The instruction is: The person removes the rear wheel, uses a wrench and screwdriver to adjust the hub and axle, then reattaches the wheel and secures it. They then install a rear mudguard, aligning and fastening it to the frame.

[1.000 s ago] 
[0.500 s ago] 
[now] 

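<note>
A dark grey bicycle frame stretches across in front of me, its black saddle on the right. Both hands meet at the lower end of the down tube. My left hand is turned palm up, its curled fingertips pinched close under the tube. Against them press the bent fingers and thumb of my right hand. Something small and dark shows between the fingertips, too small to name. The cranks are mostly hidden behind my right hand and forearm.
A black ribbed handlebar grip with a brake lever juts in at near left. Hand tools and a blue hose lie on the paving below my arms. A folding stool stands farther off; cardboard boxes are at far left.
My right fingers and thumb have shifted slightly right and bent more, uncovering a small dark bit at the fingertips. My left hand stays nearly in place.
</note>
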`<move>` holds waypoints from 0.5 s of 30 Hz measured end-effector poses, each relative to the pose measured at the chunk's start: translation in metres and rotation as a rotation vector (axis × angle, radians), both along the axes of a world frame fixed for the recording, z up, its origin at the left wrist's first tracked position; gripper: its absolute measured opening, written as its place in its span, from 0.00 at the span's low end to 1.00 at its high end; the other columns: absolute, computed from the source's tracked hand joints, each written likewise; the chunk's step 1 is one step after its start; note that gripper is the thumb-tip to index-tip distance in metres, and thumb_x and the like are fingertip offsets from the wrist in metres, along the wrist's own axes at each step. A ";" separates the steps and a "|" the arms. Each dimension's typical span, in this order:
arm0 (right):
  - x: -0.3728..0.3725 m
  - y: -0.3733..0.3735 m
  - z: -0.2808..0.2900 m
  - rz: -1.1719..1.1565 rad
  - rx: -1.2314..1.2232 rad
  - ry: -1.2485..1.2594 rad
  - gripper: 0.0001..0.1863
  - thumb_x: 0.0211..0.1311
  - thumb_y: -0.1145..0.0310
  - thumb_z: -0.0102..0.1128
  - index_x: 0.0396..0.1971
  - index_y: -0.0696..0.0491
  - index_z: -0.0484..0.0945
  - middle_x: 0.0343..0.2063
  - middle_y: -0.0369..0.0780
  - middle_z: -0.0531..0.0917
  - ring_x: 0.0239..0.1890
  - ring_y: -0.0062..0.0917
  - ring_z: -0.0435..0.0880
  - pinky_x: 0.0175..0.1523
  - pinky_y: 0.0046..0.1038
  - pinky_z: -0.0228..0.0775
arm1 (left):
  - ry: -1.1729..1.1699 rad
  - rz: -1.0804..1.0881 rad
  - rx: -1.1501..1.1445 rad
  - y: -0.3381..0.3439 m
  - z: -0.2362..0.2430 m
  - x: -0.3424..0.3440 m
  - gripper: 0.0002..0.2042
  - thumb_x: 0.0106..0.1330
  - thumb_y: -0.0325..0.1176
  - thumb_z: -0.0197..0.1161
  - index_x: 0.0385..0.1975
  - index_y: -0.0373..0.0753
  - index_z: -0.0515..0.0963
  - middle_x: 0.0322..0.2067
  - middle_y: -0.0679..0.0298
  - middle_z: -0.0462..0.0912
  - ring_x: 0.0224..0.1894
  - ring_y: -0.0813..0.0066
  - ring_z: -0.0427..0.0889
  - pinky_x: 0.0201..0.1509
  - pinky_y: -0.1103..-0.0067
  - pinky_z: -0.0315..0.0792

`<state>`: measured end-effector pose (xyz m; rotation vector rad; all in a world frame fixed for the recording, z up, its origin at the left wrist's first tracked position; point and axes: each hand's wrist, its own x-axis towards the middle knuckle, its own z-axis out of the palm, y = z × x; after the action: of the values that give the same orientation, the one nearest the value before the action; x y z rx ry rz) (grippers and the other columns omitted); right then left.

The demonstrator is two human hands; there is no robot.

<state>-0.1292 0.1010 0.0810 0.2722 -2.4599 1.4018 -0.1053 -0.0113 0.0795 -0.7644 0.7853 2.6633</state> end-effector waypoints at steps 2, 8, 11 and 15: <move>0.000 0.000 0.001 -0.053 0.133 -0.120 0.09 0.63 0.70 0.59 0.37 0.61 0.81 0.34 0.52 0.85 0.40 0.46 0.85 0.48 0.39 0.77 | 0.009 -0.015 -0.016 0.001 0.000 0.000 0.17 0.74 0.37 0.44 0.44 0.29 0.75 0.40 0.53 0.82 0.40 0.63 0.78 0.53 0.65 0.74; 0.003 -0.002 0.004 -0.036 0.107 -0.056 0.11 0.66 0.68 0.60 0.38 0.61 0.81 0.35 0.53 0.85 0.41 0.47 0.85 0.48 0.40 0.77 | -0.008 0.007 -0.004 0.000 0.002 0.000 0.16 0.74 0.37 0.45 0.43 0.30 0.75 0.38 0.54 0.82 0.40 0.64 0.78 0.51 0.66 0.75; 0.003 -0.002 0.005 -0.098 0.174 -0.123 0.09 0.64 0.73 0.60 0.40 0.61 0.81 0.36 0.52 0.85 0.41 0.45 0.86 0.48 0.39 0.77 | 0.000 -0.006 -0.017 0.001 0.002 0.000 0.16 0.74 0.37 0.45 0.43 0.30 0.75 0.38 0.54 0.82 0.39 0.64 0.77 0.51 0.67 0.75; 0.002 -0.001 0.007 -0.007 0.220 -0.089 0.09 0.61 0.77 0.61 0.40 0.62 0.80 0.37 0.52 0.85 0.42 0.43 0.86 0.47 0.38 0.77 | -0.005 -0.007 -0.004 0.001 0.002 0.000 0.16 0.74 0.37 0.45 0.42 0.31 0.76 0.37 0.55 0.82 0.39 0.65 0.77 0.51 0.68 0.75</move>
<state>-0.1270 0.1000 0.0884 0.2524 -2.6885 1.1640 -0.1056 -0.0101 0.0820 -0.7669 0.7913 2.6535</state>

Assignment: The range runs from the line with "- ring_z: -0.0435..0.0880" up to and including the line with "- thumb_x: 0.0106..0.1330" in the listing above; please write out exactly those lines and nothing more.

Task answer:
  - ring_z: -0.0435..0.0880
  - pinky_x: 0.0175..0.1523
  - pinky_y: 0.0046..0.1038
  - pinky_z: -0.0228..0.0775
arm1 (left):
  - ry: -1.1729..1.1699 rad
  - rz: -1.0804..1.0881 rad
  - rx: -1.1501..1.1445 rad
  - y: -0.3381..0.3439 m
  - z: -0.2362..0.2430 m
  - x: -0.3424..0.3440 m
  - gripper: 0.0002..0.2042
  - thumb_x: 0.0106..0.1330

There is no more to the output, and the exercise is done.